◆ **Task to complete**
Run through the records and show each line that includes the string "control".

[Source data]

-- Opening Marker --

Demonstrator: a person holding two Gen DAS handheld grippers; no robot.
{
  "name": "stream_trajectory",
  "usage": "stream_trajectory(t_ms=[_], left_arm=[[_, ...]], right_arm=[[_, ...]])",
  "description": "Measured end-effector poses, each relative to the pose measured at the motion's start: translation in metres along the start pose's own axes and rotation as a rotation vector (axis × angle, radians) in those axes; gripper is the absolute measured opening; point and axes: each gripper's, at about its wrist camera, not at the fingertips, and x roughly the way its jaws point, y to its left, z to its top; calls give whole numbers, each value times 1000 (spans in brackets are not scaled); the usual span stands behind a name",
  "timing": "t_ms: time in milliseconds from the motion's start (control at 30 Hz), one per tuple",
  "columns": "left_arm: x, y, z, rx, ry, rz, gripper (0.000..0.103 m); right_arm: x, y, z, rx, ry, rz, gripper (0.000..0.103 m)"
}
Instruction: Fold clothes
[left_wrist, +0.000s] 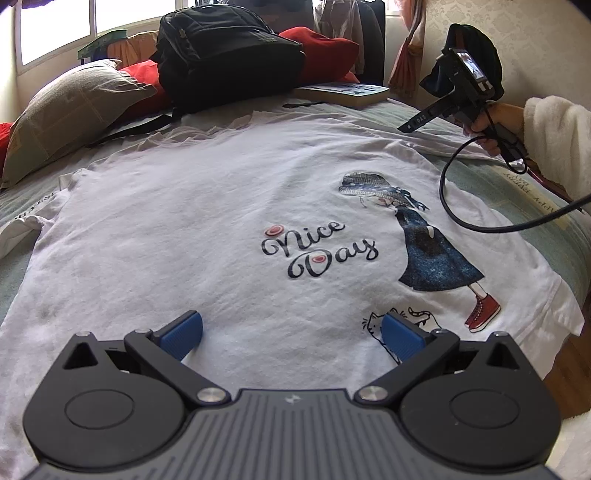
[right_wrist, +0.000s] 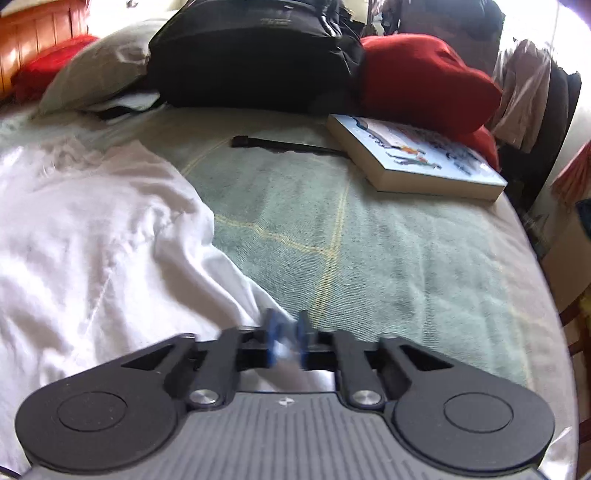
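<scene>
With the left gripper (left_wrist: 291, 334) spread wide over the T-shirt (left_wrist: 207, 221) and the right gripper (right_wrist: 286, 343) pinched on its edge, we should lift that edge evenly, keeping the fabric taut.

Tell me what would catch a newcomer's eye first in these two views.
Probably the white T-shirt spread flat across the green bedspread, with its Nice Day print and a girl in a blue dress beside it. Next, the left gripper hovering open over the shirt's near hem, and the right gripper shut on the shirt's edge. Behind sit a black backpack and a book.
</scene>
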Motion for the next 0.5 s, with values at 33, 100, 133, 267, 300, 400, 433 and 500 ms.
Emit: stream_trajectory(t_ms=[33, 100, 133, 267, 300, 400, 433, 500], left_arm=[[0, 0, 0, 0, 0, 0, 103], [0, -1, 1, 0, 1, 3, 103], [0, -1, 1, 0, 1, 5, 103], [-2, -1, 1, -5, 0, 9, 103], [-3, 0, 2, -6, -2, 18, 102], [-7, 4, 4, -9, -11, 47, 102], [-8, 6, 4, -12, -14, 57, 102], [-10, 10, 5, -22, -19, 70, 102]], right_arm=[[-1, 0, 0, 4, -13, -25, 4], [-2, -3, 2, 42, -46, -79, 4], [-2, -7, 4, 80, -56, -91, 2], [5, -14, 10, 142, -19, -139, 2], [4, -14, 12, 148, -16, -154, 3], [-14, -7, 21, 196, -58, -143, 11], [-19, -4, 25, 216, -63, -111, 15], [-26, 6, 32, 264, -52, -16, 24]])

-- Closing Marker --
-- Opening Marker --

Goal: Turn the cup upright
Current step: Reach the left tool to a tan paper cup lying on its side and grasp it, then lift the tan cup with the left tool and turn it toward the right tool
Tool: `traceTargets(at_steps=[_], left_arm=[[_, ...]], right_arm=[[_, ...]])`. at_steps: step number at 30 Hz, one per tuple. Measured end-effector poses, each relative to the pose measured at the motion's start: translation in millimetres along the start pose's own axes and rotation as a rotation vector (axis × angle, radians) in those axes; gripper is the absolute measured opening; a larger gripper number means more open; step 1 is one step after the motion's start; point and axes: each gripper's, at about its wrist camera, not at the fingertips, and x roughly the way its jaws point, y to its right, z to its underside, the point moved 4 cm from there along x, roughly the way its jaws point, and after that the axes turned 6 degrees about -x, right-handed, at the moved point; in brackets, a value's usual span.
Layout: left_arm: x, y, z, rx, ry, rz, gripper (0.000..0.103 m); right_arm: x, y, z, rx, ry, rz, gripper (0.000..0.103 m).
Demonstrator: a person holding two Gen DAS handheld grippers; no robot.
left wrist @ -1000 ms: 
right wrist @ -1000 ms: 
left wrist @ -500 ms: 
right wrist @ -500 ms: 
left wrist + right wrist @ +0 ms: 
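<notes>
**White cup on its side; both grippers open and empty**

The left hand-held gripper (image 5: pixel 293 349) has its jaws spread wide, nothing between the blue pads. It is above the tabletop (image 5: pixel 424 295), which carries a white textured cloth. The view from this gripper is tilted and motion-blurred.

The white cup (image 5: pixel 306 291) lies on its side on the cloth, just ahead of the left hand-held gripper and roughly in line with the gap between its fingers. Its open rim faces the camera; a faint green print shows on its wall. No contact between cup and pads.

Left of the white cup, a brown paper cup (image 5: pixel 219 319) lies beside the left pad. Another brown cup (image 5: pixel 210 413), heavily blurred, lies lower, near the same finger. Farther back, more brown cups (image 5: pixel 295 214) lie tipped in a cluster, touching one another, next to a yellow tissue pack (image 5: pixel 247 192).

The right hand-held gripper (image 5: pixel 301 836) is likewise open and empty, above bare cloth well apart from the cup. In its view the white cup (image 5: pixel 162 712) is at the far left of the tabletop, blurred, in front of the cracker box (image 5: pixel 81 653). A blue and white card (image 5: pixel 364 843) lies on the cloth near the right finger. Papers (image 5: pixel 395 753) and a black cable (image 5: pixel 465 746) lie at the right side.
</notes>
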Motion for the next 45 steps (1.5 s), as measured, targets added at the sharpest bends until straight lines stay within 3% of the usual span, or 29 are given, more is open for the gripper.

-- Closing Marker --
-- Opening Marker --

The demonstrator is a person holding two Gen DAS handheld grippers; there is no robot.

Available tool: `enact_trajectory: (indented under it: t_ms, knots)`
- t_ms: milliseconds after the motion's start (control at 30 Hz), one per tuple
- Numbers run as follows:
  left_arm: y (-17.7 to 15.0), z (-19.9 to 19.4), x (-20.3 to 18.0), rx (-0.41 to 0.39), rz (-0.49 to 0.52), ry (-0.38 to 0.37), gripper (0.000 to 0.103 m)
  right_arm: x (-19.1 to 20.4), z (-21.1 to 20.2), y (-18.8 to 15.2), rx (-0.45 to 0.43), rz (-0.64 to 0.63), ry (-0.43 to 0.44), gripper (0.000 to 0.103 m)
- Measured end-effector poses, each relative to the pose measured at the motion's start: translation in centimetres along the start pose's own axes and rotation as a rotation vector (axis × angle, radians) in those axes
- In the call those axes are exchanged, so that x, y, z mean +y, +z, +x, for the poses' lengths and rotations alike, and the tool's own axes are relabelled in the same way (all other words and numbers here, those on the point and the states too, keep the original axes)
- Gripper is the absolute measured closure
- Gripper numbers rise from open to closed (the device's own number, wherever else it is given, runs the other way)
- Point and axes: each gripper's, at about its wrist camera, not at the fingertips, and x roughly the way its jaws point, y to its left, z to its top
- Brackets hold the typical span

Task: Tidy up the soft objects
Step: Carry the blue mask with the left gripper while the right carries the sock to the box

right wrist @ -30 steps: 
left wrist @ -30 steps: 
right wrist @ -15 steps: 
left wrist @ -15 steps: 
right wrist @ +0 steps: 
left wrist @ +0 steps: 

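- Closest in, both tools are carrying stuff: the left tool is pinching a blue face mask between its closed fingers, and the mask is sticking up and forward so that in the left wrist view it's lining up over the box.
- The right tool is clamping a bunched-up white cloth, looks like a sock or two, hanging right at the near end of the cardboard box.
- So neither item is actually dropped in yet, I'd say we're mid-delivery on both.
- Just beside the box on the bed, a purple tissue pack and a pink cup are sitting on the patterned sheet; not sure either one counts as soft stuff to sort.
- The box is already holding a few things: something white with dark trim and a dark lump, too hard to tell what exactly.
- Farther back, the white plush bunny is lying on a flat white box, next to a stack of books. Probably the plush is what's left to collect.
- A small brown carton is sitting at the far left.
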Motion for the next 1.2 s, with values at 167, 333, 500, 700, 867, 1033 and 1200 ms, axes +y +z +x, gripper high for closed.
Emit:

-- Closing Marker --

◆ **Reply**
  "timing": "t_ms: time in milliseconds from the motion's start (control at 30 Hz), one per tuple",
- t_ms: milliseconds after the motion's start (control at 30 Hz), one per tuple

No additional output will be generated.